§ EXERCISE BRIEF
Transcribe the full listing so that each line reads as it does in the original.

§ DATA SHOWN
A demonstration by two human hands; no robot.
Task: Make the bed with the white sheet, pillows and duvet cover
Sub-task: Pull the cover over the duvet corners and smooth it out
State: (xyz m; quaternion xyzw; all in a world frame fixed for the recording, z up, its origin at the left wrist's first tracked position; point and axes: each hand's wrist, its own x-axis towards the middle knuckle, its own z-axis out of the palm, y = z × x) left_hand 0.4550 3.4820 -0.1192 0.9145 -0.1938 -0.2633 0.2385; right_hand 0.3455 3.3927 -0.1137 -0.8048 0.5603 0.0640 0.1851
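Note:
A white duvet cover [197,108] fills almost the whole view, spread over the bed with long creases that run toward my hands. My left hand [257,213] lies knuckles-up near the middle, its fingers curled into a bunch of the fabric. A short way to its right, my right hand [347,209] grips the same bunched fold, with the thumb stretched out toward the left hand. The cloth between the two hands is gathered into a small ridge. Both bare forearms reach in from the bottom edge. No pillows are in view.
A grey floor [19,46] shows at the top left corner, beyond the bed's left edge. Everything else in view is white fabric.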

§ ANSWER FOR THE TASK
A demonstration by two human hands; no robot.
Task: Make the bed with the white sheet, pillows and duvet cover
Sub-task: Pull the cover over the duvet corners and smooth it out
State: (xyz m; quaternion xyzw; all in a world frame fixed for the recording, z up, its origin at the left wrist's first tracked position; point and axes: each hand's wrist, its own x-axis towards the middle knuckle, its own z-axis out of the palm, y = z × x) left_hand 0.4550 3.4820 -0.1192 0.9145 -0.1938 -0.2633 0.2385; right_hand 0.3455 3.3927 -0.1137 -0.8048 0.5603 0.0640 0.1851
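Note:
A white duvet cover [197,108] fills almost the whole view, spread over the bed with long creases that run toward my hands. My left hand [257,213] lies knuckles-up near the middle, its fingers curled into a bunch of the fabric. A short way to its right, my right hand [347,209] grips the same bunched fold, with the thumb stretched out toward the left hand. The cloth between the two hands is gathered into a small ridge. Both bare forearms reach in from the bottom edge. No pillows are in view.
A grey floor [19,46] shows at the top left corner, beyond the bed's left edge. Everything else in view is white fabric.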

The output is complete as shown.